In some cases, communication between the two of us can also be inhibited by a third party.  Perhaps I've been annoying you with poetry so often that a court order now enjoins me from contacting you.  Or perhaps my e-mail provider refuses to transmit my poem because it includes the word "fink."

When we consider the point-to-multipoint case, in which I publish or broadcast my poem to the whole world, we find even more reasons for blocking communication.

First, I may want to block it myself.  Most likely, this is for commercial reasons.  I own the rights to this poem and I want it to reach many people, but only if they pay me 17¢ first.  So I scramble the poem.  Only paid-up subscribers can decode it.

Second, even if the poem is being sent out free to everyone, each potential receiver has the right to block it for whatever reason.  They don't like poetry, they don't like me, they have better things to do, and so on.

Third, there are many intermediaries that may want to prevent the poem from getting through.  Perhaps:

The government of Canada objects on the grounds that this work exceeds foreign content limits because it was written by an American, so it shouldn't reach Canadian citizens.

The Peasants' Protective Party initiates libel and slander action in 39 countries.

The Kingdom of Id would like to suppress the poem worldwide, claiming that it advocates the overthrow of Id's government.  But the Kingdom lacks authority outside its borders, so it merely jams my broadcasts and issues an internal ban:  no Idiot may possess any of my writings.

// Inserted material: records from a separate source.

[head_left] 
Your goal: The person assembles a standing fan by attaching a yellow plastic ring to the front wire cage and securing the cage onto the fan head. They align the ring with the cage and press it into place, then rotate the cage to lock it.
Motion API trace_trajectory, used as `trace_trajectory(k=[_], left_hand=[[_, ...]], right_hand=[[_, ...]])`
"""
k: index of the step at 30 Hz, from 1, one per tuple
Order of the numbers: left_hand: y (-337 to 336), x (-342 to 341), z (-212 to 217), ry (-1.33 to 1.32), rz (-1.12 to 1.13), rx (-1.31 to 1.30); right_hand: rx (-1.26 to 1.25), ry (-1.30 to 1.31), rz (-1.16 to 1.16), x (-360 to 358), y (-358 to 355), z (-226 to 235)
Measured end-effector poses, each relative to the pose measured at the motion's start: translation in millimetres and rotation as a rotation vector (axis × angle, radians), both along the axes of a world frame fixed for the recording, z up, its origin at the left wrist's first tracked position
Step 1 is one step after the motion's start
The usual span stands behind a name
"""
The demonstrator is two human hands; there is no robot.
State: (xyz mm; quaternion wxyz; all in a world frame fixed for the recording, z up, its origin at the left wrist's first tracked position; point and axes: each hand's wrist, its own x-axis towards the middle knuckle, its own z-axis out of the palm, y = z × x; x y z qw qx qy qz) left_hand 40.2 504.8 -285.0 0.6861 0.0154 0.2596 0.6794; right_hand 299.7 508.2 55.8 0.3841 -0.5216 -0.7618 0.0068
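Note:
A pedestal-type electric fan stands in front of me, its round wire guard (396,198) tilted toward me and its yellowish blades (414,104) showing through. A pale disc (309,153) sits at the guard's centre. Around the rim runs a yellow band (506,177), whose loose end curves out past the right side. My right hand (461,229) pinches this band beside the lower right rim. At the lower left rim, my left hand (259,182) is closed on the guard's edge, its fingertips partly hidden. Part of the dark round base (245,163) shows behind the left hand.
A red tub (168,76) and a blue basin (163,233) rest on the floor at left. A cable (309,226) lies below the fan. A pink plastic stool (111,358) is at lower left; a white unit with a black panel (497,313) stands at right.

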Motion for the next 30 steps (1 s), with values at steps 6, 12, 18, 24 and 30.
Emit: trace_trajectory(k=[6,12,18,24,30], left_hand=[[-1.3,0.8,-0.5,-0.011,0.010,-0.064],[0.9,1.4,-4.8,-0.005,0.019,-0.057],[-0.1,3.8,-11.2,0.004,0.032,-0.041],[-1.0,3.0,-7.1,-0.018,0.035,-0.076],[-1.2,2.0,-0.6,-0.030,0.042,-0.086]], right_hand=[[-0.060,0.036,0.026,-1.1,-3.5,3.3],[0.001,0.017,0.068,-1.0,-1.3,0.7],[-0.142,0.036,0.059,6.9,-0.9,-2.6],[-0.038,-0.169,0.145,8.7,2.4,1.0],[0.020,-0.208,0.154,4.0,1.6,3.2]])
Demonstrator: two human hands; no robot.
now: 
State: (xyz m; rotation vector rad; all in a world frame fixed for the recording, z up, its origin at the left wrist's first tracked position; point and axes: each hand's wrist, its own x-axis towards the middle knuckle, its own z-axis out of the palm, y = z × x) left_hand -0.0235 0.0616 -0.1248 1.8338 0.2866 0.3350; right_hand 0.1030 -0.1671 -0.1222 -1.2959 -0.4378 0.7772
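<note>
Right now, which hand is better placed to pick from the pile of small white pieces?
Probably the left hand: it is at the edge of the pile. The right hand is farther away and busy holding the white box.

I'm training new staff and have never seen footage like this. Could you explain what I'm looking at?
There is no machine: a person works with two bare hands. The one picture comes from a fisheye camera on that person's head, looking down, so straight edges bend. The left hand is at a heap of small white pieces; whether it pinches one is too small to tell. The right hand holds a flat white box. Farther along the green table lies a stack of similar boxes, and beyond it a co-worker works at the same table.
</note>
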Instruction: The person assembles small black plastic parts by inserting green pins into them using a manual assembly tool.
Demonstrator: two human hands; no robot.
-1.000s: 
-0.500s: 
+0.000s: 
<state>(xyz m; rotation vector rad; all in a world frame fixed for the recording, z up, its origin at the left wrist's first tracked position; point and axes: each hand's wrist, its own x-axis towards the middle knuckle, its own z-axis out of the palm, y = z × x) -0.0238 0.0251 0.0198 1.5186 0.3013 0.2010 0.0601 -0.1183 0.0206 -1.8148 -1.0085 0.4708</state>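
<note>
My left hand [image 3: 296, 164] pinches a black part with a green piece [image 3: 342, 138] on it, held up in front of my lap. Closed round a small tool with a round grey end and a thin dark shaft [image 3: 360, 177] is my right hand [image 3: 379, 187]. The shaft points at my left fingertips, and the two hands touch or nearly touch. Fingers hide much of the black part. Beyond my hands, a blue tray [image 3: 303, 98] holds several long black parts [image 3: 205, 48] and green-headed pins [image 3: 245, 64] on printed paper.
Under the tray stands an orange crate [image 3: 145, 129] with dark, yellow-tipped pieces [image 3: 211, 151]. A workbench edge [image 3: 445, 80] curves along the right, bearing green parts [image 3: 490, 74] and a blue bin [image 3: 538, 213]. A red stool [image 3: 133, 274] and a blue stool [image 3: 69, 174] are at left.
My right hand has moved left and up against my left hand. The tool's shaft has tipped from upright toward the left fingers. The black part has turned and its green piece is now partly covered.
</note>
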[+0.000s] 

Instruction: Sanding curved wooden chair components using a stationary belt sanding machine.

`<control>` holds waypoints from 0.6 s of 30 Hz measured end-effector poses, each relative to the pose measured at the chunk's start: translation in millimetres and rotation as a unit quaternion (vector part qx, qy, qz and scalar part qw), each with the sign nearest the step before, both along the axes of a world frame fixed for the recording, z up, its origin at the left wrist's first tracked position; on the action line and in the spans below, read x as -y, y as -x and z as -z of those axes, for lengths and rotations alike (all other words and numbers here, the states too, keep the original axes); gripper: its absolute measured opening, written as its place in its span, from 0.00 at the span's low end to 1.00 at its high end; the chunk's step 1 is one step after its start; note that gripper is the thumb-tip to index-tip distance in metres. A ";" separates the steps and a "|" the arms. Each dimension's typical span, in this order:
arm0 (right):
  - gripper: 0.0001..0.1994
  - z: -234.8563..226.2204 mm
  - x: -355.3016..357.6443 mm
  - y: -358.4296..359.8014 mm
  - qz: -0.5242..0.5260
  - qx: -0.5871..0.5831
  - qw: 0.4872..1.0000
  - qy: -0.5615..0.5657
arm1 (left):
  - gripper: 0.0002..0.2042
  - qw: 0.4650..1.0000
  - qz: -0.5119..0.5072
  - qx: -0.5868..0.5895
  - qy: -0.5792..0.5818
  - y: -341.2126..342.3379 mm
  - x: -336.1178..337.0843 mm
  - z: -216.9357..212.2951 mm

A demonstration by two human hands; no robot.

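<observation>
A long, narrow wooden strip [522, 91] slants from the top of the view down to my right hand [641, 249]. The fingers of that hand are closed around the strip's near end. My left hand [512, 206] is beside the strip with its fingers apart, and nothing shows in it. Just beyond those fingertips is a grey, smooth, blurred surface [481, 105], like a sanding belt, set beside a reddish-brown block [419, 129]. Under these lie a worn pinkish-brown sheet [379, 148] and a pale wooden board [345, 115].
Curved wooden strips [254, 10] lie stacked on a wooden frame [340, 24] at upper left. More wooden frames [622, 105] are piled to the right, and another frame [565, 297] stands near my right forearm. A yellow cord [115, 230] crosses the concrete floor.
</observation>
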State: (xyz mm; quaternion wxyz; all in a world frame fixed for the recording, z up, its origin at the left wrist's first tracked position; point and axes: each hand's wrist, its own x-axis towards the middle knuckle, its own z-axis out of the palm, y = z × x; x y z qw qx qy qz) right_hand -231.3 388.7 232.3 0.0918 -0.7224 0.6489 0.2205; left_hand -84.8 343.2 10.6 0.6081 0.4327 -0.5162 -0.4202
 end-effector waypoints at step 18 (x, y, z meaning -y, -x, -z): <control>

The Decency Committee objects to that word "fink" and recommends that its members not read the poem.  Similarly, the fundamentalist branch of the Iddish Church puts the poem on its Index of Writings that Don't Exist.

Also, little Johnny's parents feel that he's too young to be exposed to references to leaders that are finkish or otherwise less than perfect.  Such references might impair his respect for authority.  Therefore, they tell Johnny he can't read my poem.

In these various examples, we may agree or disagree with the censors' motives.  Many Americans feel that a parent should be able to restrict a child's access to literature, and a church should be able to control what its members read, but a government should not be able to control what its citizens read.  People of other lands might have other opinions.

Regardless, there are many parties with an interest in blocking some or all of the paths of multipoint communication.  These parties include not only the sender and the receiver but also outside authorities.

Any theory of communication ought to account for these various modes of censorship.